2. Abnormal liver function test (LFT) at Screening (aspartate aminotransferase [AST] or alanine aminotransferase [ALT] >1.5 times the upper limit of normal [× ULN] and/or total bilirubin >1.5 × ULN in the absence of Gilbert’s syndrome, or alkaline phosphatase [ALP] >1.5 × ULN based on appropriate age and gender normal values).
3. Moderate or severe hepatic impairment or active liver disease.
4. Serum creatine phosphokinase (CPK) level >2 × ULN.
5. Chronic renal insufficiency with glomerular filtration rate (GFR) <70 mL/min calculated using the Schwartz formula.
6. History of drug abuse within the last 3 years or habitual alcohol consumption (defined as >1 ounce [28 grams] of liquor or 4 ounce glass [113 grams] of wine, or the equivalent, 3 or more times per week).
7. New York Heart Association (NYHA) Class III or IV congestive heart failure.
8. Uncontrolled hypertension (defined as mean systolic or diastolic blood pressure >95% of the ULN for age and sex) despite medical therapy.
9. In the judgment of the PI, precocious or delayed puberty or endocrine disorder that would affect growth (e.g., hypothyroidism, premature adrenarche).
10. History of non-skin malignancy (with the exception of treated basal cell or squamous cell cancer or noninvasive cervical cancer in situ) or other cancers occurring within the past 3 years.
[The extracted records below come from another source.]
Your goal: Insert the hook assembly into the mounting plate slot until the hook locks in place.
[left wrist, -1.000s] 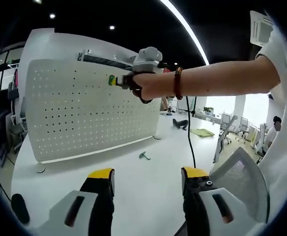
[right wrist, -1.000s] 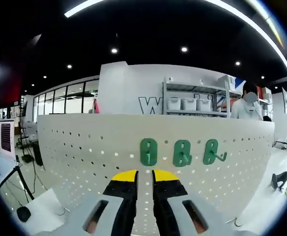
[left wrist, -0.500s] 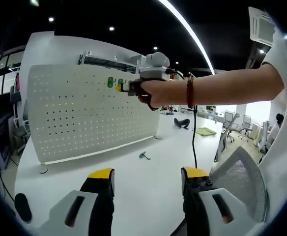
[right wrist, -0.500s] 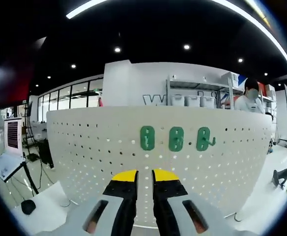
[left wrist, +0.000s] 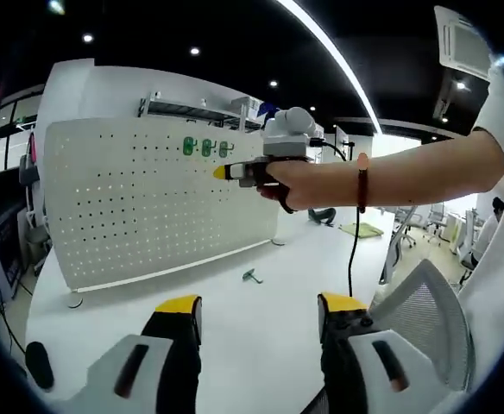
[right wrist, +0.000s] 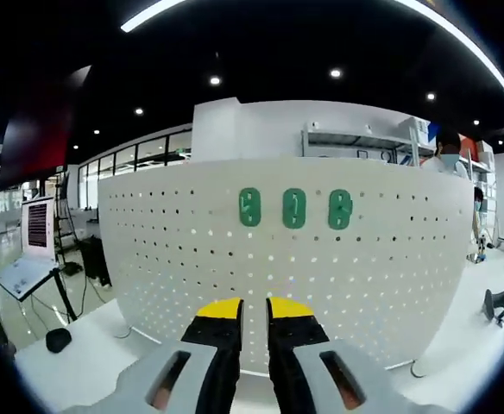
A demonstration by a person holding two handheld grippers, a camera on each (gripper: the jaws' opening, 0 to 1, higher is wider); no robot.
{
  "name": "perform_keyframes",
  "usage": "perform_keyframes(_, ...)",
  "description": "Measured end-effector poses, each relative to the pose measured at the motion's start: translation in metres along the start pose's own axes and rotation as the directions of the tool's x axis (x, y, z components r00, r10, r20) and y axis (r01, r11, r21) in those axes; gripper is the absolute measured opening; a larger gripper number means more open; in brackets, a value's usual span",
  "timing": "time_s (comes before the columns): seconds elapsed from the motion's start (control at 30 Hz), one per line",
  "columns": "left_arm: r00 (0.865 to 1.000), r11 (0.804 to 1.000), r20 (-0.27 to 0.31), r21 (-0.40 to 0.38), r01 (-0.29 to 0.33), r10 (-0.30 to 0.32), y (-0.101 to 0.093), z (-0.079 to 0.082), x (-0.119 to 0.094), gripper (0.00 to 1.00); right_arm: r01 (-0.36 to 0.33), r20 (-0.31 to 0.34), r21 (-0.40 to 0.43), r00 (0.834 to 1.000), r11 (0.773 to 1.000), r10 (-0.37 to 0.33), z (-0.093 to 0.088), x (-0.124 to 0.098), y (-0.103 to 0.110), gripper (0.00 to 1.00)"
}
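A white perforated mounting plate (left wrist: 140, 207) stands upright on the white table. Three green hooks (left wrist: 205, 147) hang in a row near its top. In the right gripper view they (right wrist: 294, 209) sit side by side on the plate (right wrist: 183, 259), straight ahead and above my jaws. My right gripper (right wrist: 255, 309) is shut with nothing in it, clear of the plate. In the left gripper view a hand holds it (left wrist: 223, 172) out, with its yellow tips just below the hooks. A loose green hook (left wrist: 252, 275) lies on the table. My left gripper (left wrist: 261, 306) is open and empty over the near table.
A mesh chair back (left wrist: 425, 319) stands close at the right. A black mouse (right wrist: 58, 339) lies on the table at the left. A screen on a tripod (right wrist: 36, 250) stands left of the plate. A black object (right wrist: 496, 304) lies on the table at the right.
My right gripper has drawn back from the plate, staying shut, and the hooks look smaller. In the left gripper view the hand has shifted right and uncovered all three hooks.
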State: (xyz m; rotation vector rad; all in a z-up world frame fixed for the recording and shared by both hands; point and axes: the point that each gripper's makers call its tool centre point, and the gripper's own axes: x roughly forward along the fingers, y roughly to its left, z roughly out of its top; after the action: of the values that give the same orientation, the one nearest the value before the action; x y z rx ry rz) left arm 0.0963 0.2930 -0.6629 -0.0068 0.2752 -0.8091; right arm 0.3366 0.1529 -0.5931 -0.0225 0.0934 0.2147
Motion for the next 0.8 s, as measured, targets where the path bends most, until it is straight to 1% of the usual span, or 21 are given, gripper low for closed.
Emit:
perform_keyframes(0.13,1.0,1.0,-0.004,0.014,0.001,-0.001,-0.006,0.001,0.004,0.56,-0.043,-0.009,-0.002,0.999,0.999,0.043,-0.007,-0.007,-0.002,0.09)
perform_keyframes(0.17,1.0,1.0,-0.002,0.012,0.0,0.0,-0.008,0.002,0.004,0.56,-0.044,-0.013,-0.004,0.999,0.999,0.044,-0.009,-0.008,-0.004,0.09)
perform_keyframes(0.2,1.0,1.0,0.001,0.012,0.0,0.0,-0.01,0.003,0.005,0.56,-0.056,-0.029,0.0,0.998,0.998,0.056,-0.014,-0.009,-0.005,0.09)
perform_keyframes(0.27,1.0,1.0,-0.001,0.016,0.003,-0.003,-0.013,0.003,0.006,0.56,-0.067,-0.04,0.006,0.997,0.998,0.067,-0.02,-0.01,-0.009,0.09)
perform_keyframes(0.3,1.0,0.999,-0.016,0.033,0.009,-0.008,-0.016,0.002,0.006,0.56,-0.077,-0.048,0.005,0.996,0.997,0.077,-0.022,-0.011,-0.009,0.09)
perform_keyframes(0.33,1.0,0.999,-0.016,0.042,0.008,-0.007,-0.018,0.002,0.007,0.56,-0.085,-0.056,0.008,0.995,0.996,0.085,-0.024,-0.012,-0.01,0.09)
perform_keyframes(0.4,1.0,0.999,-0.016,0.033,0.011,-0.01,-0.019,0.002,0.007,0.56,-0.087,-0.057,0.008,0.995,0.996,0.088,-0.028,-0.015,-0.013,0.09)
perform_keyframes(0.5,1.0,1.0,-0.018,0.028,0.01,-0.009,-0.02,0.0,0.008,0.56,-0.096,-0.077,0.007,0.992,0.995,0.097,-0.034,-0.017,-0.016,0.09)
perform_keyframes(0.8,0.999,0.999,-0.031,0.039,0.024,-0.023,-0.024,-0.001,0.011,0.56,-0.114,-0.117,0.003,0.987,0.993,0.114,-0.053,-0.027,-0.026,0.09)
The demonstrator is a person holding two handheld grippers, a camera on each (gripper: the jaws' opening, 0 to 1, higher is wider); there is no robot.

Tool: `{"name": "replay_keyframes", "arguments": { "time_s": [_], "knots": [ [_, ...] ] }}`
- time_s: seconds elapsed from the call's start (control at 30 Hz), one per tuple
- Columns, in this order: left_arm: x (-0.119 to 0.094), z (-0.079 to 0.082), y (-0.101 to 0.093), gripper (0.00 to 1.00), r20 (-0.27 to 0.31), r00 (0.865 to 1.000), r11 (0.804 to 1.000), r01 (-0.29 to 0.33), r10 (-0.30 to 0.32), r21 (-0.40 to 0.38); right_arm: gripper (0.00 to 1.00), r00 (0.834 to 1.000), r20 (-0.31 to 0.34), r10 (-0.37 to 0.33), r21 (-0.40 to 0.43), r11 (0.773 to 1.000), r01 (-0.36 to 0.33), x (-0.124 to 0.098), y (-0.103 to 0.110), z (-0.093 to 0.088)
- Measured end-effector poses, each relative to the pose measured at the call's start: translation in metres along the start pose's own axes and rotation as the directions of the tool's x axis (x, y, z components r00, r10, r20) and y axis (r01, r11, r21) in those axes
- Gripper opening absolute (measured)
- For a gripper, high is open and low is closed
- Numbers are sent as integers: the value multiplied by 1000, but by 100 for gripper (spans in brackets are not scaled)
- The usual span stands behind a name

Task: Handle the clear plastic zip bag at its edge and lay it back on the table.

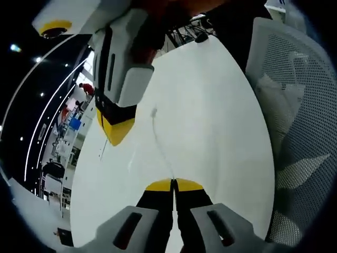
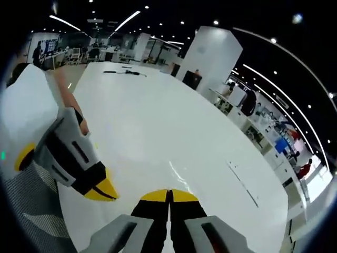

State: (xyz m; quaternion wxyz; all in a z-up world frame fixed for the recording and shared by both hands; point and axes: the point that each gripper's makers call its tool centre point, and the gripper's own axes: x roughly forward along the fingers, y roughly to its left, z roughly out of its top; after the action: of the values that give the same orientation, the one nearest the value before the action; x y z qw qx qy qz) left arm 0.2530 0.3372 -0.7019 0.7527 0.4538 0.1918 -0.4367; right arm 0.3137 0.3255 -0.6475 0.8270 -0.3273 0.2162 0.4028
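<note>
The clear plastic zip bag [image 1: 158,132] is almost invisible over the white table [image 1: 221,121]. Its edge shows as a thin line running down into my left gripper [image 1: 174,184], whose yellow tips are shut on it. My right gripper [image 1: 117,133] comes in from the upper left, tips together, close beside the bag. In the right gripper view a faint glint of the bag [image 2: 178,173] leads into my right gripper [image 2: 169,195], which is shut on the film. My left gripper [image 2: 101,191] sits just to its left.
A white mesh chair [image 1: 300,105] stands along the table's right side. Black cables [image 2: 124,73] lie at the table's far end. A thin strip [image 2: 242,183] lies on the table [image 2: 158,116]. A person's arm [image 2: 68,100] reaches along the left edge.
</note>
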Motion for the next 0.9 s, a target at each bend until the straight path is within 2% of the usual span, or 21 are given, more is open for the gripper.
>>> {"name": "replay_keyframes", "arguments": {
  "time_s": [0.5, 0.9],
  "knots": [
    [-3, -8, -9, 0, -24, 1000, 1000, 5, -5, -14, 0, 999, 24, -24, 10, 1000, 24, -3, -1, 6],
    [-2, -11, -6, 0, -26, 1000, 1000, -1, 0, -23, 0, 998, 48, -32, 0, 999, 32, -2, -5, 17]
  ]
}}
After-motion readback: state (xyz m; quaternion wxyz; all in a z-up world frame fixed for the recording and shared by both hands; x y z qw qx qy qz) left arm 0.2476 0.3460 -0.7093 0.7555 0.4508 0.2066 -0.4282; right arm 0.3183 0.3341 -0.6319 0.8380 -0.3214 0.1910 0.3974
11. History of inflammatory bowel disease or other malabsorption syndrome or a history of bowel resection, gastric bypass, or other weight loss surgical procedure.
12. Use of mipomersen within 6 months of Screening
13. Any medical condition for which the life expectancy is predicted to be less than 5 years.
14. Any patient who is unable to avoid treatment with strong or moderate cytochrome P450 3A4 (CYP3A4) inhibitors, or other drugs contraindicated for use with lomitapide during the study.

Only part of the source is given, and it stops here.